Ah, the classic Google Form. So simple and innocent. And it’s free! If only we could hook it up to a database to store the results. How hard could it be?
[Narrator] He would go on to waste dozens of hours on this problem
This post is going to detail my journey this semester exploring Google Forms, as I went down rabbit holes containing 10+ year old issues, broken and undocumented APIs, and the world of Google Apps Script.
⚠️ Warning ⚠️ This post is mainly about my exploration with various technologies given constantly changing constraints, and not the cleanest / best solutions to problems. Take my ideas with a grain of salt 🧂
The beginning
As a part of Hack4Impact, we regularly work with nonprofits with budget and technology-based constraints. My team’s nonprofit this semester was Meraki. Meraki’s goal is to improve education in India. One major role they play in this is surveying Anganwadi’s (rural childcare centers), and providing information about them back to the Indian government. The government then uses the data collected to inform grants, and spending decisions to improve the areas most in need.
At the start of the project, the Meraki team said that they needed a custom software solution. Meraki was collecting this important information through Google Forms, and putting it all on massive Google Sheets. It was no longer working for them, as they hit the 10 million cell limit, and were worried that creating new Sheets and Forms was not a scalable solution.
Initial constraints
Internal Time + Developer Resources
We had planned our collaboration with Meraki to last one semester based on our initial talks about the project scope, and the main focus of the project wasn’t data collection, it was data visualization. With all the data they had collected, we were interested in how we could extract interesting insights out of it.
For this reason, we didn’t want to spend multiple weeks creating a form builder in our chosen tech stack, taking developer resources away from the main project focus. Our teams TL ✨ (the 🐐 ~) had decided on a T3 T2+C stack:
Meraki wanted these forms to be easy to create. They wanted non-technical officials to be able to edit these forms if neccessary. Additionally, we didn’t want to make them pay for a SaaS form builder. We originally considered services like appsmith_, and budibase, but we felt that:
Google Forms was free, and sufficient for our needs
These tools would be complicated to use and create forms with
The tools cost money for cloud hosting, and self-hosting infrastructure that hundreds of thousands of preschools rely on wasn’t something we were comfortable with
The “AWC” Code
Each Anganwadi in India is assigned a unique “Anganwadi Center” code (AWC). This is a government id used to uniquely identify them. Meraki had been performing no field validation on this input on the Google Form, and had to manually clean up data and contact supervisors directly 😭
These codes are made up of 5 parts.
Developing the solution
Initial Decisions
Regex + Google Forms
We quickly realized that Google Forms has no field validation outside of regex expressions. We quickly whipped up a regex for AWC codes, based on documentation requested from Meraki with the mappings.
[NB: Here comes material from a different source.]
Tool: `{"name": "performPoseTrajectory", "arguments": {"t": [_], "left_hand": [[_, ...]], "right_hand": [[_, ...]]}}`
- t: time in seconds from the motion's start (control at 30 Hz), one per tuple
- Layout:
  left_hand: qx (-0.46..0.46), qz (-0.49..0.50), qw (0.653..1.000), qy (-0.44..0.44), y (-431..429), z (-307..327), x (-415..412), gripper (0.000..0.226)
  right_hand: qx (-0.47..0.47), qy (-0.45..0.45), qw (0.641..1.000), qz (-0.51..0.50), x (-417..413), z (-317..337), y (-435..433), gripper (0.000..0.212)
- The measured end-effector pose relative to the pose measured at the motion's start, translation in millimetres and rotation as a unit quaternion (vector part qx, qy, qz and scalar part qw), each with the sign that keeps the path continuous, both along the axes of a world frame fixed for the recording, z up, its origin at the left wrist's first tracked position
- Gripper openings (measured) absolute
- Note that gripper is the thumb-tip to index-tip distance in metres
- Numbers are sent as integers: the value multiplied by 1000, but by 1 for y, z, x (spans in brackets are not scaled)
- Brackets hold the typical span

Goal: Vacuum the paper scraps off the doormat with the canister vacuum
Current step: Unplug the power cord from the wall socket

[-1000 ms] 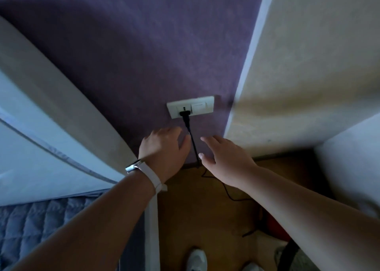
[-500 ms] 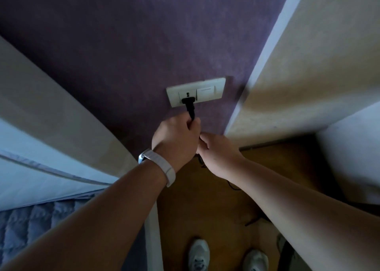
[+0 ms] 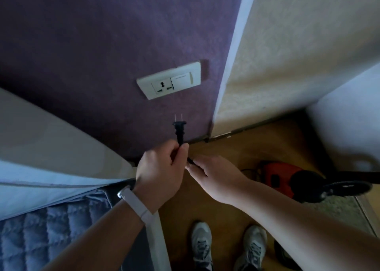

However, it appeared the regex has a hidden limitation: if you make it too long, it will crash your webpage! This wasn’t going to work.
Redirect + Google Forms
We also brought up another solution to continue using Google Forms, fill out the AWC part on our site (and do javascript validation), and then redirect to the Google Form with it prefilled in.
We designed a PostgreSQL database schema, and were all set to go. We originally decided on storing the JSON for a response directly in the table. This seemed fine, as PostgreSQL supports high performance JSON queries.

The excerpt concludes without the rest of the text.